For more informations: https://radimrehurek.com/gensim/models/word2vec.html

In [12]:
model = gensim.models.Word2Vec(
    window=10,           # The window size.
    min_count=2,         # If we have a sentence with 2 words we don't use that sentence.
    workers=cpu_count(), # The number of cores to train the model.
)

### Creating the vocabulary of the model

In [13]:
model.build_vocab(review_text, progress_per=1000)

In [14]:
# The total examples of the model:
print(model.corpus_count)

194439


In [15]:
# The epochs of the model:
print(model.epochs)

5


### Training the model

In [16]:
model.train(review_text, total_examples=model.corpus_count, epochs=model.epochs)

(61507235, 83868975)

### Saving the model

In [17]:
model.save("/content/word2vec_amazon_cell_accessories_reviews.model")

### Evaluating the model

In [18]:
# Getting the similar words of `bad` (wv stands for `word-vector`)
model.wv.most_similar("bad") 

[('terrible', 0.696999728679657),
 ('shabby', 0.6316559314727783),
 ('horrible', 0.6010767817497253),
 ('good', 0.5787262320518494),
 ('awful', 0.5774445533752441),
 ('okay', 0.5509426593780518),
 ('ok', 0.5356559753417969),
 ('poor', 0.5151407718658447),
 ('sad', 0.5067817568778992),
 ('disappointing', 0.5061890482902527)]

In [19]:
# We can see the cosine similarity of two words
model.wv.similarity(w1="good", w2="great")

0.78583175

In [20]:
model.wv.similarity(w1="good", w2="product")

-0.028856898

## How does the model can tell how two words are similar?

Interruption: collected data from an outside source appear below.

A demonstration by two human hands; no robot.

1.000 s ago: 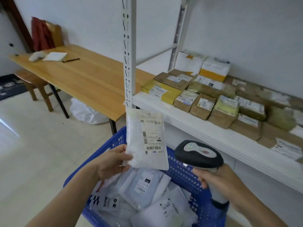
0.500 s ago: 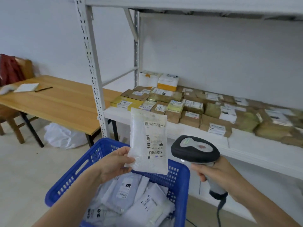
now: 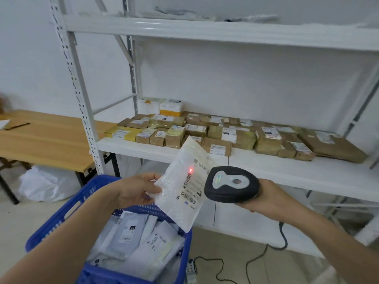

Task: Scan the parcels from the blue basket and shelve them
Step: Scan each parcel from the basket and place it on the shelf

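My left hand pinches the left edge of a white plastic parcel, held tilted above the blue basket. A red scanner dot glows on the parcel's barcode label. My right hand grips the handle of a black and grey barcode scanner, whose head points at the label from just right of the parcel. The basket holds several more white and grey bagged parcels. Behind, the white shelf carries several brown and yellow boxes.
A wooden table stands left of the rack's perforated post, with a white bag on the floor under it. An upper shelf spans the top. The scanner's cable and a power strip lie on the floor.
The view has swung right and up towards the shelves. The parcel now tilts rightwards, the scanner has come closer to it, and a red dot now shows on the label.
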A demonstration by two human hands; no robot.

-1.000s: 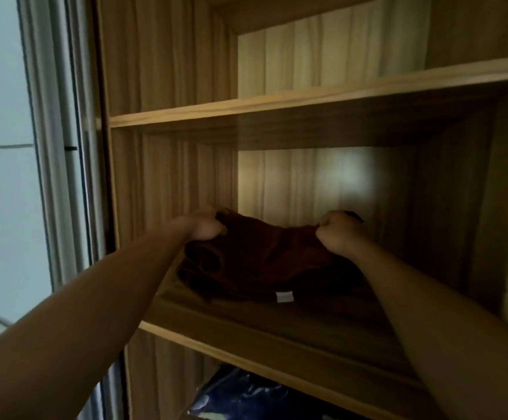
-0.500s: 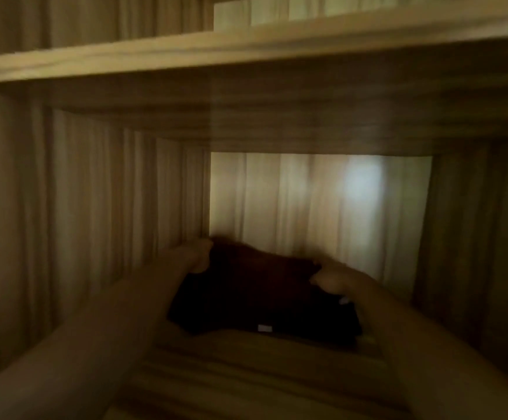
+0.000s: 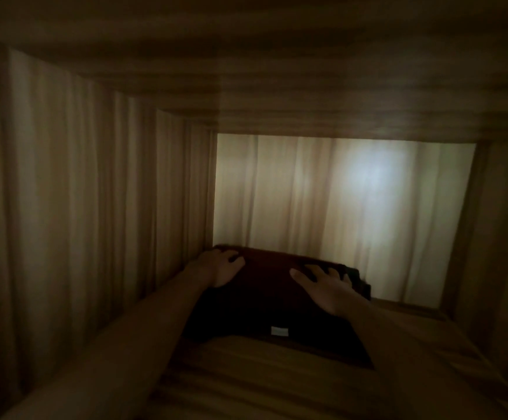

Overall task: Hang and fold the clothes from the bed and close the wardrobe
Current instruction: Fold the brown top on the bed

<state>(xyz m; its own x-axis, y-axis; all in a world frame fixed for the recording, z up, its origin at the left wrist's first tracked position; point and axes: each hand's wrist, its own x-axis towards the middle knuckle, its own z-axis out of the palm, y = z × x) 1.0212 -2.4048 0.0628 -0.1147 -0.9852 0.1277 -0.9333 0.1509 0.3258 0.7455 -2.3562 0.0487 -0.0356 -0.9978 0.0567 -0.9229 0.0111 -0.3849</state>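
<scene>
Both hands lie flat, fingers spread: left hand (image 3: 220, 268) and right hand (image 3: 328, 286) press the folded dark garment (image 3: 265, 298) onto the wardrobe shelf (image 3: 246, 374).

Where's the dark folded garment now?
Head view, lower centre: the garment lies on the wardrobe shelf by its left wall, under the left hand and right hand.

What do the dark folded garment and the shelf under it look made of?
Folded garment: soft fabric, dark reddish-brown, matte; it is rumpled at its right edge and carries a small pale label. The weave is unreadable in the dim light.
Shelf: light-brown board with streaked wood grain, smooth, low sheen; laminate or solid wood, cannot tell.
</scene>
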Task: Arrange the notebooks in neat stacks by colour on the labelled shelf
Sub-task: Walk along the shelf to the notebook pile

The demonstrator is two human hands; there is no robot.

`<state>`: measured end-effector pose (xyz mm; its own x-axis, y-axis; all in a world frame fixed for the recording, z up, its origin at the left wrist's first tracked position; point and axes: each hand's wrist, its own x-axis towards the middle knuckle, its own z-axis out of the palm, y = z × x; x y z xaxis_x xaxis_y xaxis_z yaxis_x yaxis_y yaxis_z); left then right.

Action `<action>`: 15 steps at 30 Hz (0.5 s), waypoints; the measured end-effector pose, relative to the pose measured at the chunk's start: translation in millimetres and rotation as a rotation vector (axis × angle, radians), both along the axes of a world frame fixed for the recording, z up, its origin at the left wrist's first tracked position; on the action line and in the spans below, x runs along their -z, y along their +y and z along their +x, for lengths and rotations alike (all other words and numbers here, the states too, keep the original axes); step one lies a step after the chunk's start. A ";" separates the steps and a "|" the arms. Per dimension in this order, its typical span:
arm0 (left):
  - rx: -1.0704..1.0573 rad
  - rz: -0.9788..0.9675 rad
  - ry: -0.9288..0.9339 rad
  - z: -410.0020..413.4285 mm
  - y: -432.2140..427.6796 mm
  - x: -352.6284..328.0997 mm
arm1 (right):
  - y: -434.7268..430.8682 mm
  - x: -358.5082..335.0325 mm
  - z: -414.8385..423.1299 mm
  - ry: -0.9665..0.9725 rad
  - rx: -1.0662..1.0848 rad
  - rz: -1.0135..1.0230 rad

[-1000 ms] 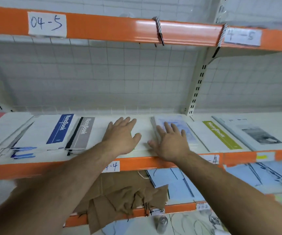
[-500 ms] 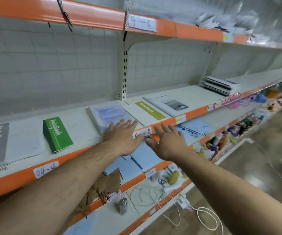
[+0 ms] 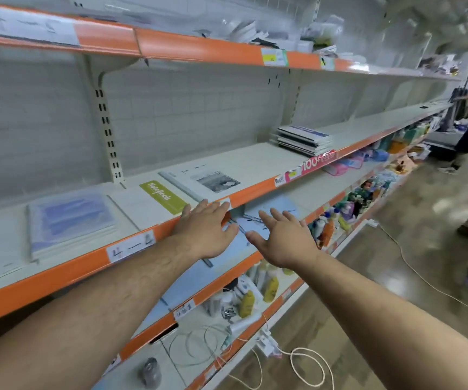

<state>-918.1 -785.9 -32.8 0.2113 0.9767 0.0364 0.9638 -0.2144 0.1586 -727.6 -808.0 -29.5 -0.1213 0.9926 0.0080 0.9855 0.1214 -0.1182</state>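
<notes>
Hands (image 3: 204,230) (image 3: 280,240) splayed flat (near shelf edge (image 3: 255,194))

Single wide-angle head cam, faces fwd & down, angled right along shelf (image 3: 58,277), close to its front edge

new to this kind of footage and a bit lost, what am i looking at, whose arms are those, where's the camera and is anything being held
There is no machine here. A person wears a wide-angle camera on the head, so the single picture looks forward and down along their own arms. The left hand is at the orange front edge of the shelf, near its handwritten label. The right hand hovers beside it. Both have straight, spread fingers and hold nothing. On the shelf lie a blue notebook, a green notebook, a photo notebook and, farther along, a small stack. Bottles stand on a lower shelf.
</notes>
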 end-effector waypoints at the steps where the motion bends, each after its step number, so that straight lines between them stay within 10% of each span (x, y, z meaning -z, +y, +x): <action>1: 0.002 -0.001 -0.004 15.8 8.1 -0.2 | 7.4 -1.5 15.4 -0.004 0.000 0.001; 15: 0.093 -0.035 -0.015 185.1 122.9 -5.2 | 108.5 -2.2 180.1 0.053 0.073 -0.015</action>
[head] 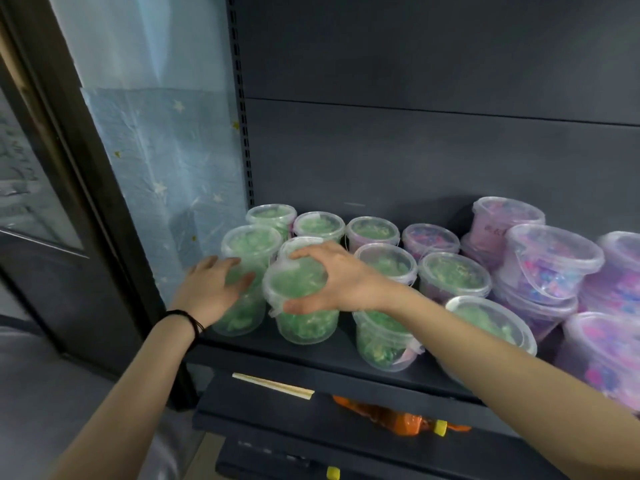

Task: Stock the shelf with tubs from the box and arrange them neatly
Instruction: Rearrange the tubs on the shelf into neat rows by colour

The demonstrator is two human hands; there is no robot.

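- The right hand (341,275) grips the lid rim of a front green tub (304,320) on the dark shelf (311,358).
- The left hand (211,285) rests flat-fingered against the corner tub (249,244) just left of it.
- Stacked purple tubs (550,261) stand at the right.

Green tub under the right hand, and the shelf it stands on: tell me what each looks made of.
Green tub, gripped by the right hand: clear thin plastic, slightly glossy; the green contents show through wall and lid. Shelf: probably painted metal, dark matte grey; the slotted upright at its left end suggests steel racking, but that cannot be confirmed.
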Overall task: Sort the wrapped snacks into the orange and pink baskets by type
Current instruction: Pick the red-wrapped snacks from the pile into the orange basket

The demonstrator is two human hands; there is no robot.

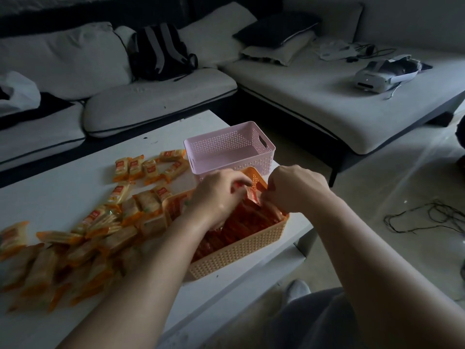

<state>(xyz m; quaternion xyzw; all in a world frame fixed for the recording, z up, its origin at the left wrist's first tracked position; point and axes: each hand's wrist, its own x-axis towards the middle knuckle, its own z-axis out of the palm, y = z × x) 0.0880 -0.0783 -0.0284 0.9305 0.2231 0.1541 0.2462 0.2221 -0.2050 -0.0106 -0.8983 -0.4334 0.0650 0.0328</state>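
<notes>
- First, the fingers: those of the left hand (216, 195) are curled round the upper end of a red packet (253, 196), with a bit of red wrapper showing between them.
- Fingers of the right hand (297, 190) are curled too, their tips pinching the packet's other end, so it is held between both hands.
- That packet is tilted and sits just above the orange basket (239, 250), over its far half.
- Both hands meet over this basket, the left wrist crossing its left rim.
- Inside it, more red packets (251, 222) lie packed side by side, filling much of the floor.
- Just behind it stands the pink basket (226, 147), so close that I cannot tell whether the two touch.
- Left of the orange basket, yellow snacks (105, 227) lie loose in a heap that reaches the near left edge of the view, with a smaller cluster farther back beside the pink basket.
- All of this rests on a white table (75, 177).
- Beyond it runs a pale sofa (302, 96), with a dark backpack (161, 51) against its cushions and a white headset (372, 79) on the right seat.
- On the floor at right lies a thin dark cable (427, 217).
</notes>
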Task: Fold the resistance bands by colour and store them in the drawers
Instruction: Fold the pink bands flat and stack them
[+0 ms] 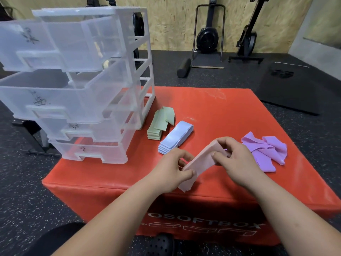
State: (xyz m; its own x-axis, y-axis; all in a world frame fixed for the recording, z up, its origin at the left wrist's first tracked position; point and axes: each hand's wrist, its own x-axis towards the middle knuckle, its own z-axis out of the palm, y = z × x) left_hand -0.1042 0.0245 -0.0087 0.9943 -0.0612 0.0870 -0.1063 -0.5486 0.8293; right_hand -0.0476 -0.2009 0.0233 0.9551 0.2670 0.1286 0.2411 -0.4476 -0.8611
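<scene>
Folding pink bands point(202, 160): left hand point(175, 168) and right hand point(238, 157) each hold a pinching grip. Next likely: purple heap point(265, 153), farthest from drawers point(88, 100).

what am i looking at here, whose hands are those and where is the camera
There is no machine here: one wide-angle camera sits on a person's head, looking down at their own bare hands. The left hand and right hand both grip a pale pink resistance band, bent between them. They work over a red padded box. On it lie a folded pale green band stack, a folded light blue band stack, a loose heap of purple bands and a clear plastic drawer tower with its top two drawers pulled out.
</scene>
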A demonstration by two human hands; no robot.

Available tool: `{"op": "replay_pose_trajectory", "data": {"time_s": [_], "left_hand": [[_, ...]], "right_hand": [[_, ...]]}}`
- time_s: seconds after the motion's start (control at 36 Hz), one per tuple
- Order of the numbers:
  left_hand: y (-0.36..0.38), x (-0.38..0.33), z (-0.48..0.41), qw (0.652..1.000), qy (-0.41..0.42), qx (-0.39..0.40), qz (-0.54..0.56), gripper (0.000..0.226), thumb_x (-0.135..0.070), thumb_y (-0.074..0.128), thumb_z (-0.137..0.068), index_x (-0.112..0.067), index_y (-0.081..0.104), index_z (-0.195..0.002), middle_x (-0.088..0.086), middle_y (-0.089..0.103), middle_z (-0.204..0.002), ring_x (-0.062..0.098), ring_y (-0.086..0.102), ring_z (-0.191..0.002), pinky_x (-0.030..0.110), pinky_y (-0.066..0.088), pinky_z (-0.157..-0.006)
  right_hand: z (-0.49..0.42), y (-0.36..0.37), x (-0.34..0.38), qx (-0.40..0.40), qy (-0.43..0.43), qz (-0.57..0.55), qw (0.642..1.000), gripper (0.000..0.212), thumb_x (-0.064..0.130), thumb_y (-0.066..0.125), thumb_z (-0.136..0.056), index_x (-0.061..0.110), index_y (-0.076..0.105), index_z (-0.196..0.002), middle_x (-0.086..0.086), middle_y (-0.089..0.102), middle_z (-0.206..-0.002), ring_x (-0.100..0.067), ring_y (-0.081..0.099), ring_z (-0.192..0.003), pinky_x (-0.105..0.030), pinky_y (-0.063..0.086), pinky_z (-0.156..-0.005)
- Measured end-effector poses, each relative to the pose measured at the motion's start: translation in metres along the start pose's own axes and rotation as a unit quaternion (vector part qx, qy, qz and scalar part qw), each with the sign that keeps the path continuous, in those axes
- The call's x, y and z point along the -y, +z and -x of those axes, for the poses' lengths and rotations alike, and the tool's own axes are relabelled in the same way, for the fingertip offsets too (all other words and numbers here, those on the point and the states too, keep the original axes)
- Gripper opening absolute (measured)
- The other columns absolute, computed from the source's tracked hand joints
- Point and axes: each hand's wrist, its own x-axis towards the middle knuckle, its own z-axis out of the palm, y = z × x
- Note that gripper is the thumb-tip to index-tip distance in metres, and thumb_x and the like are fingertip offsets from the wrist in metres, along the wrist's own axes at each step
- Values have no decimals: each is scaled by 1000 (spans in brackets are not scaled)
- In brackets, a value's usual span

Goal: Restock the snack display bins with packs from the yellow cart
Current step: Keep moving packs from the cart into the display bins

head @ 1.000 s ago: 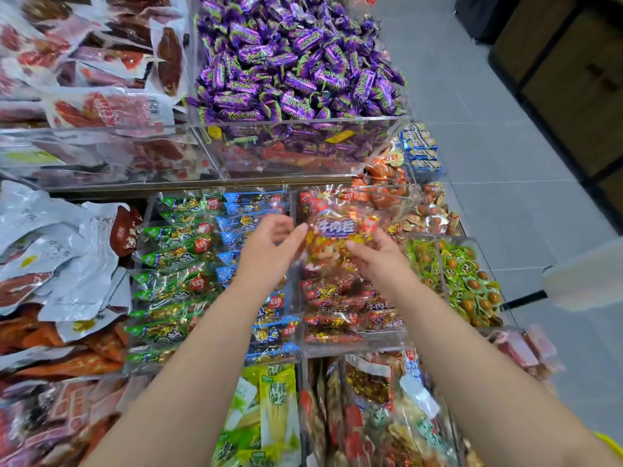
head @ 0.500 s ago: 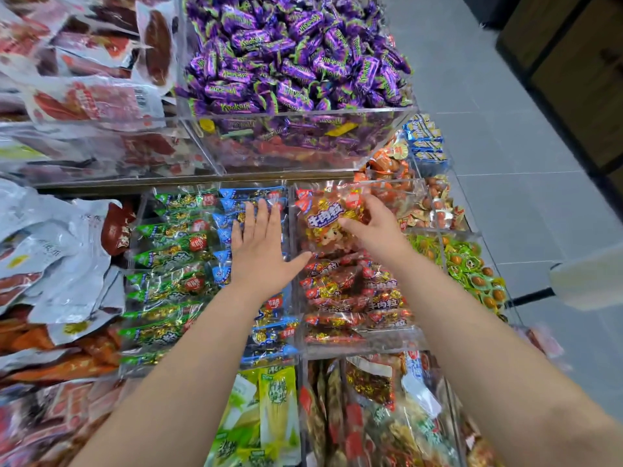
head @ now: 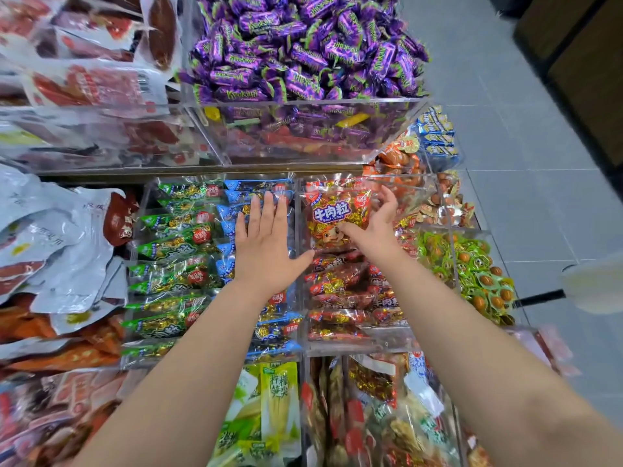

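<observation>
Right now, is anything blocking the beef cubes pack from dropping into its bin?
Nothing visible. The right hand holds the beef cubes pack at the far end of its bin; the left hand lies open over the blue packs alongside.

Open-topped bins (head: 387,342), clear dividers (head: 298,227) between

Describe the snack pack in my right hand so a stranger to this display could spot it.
Start at the clear plastic bin heaped with purple-wrapped candies. Below its front sits a clear compartment of red-and-gold foil packs, right of the blue packs. The beef cubes pack is at the far end, gripped by the right hand, the only one showing its whole purple label and cartoon cow.
</observation>
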Motion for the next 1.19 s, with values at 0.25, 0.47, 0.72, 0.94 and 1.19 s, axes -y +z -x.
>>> {"op": "replay_pose_trajectory", "data": {"time_s": [0.25,0.47,0.72,0.94,1.19], "left_hand": [[1,0,0,1000,-2,-5,-8,104,-76,35,-80,-18,-12,-153,6,-15,-161,23,-19,-146,39,-19,-111],[1,-3,2,1000,-7,-6,-8,101,-73,37,-84,-17,-13,-152,6,-17,-160,23,-20,-146,41,-17,-113],[1,-2,1,1000,-8,-7,-9,101,-73,37,-84,-17,-13,-152,6,-16,-161,24,-18,-147,43,-15,-114],[-2,-1,1,1000,-5,4,7,100,-71,41,-84,-18,-8,-153,7,-14,-161,25,-17,-147,44,-13,-115],[-24,-10,21,986,15,-55,155,68,-43,58,-89,-18,35,-147,5,27,-157,25,8,-148,46,4,-119]], "right_hand": [[12,-9,-5,-56,-36,95,993,66,40,57,-91,21,27,-146,-1,28,-148,-17,29,-136,-25,22,-102],[23,6,-10,-18,-6,137,990,62,35,44,-98,18,15,-151,0,26,-155,-18,26,-141,-33,23,-113],[27,0,-8,8,55,28,998,73,30,54,-95,21,8,-151,3,24,-155,-10,27,-138,-26,28,-106],[41,-8,-4,-106,14,33,994,59,32,57,-92,19,33,-145,1,32,-147,1,36,-126,-12,23,-99],[83,-27,-8,-49,39,-16,998,13,18,52,-94,23,63,-100,15,61,-101,1,55,-91,-17,45,-75]]}}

The answer is through a math notion, `Cosine Similarity`

Cosine Similarity is calculated using the formula:
* $similarity = \cfrac{emb1 \cdot emb2}{|emb1||emb2|}$

Where as `emb1` we denote the embedding vector of the first word and as `emb2` the embedding vector of the second word.

Drived by this notion we can define the distance of two words as:
* $distance = 1 - similarity$

In [26]:
import numpy as np

emb1 = model.wv["good"]
emb2 = model.wv["great"]

In [27]:
similarity = (emb1 @ emb2) / (np.linalg.norm(emb1) * np.linalg.norm(emb2))

similarity

0.78583175

This results is the same by using the method `wv.similarity()`.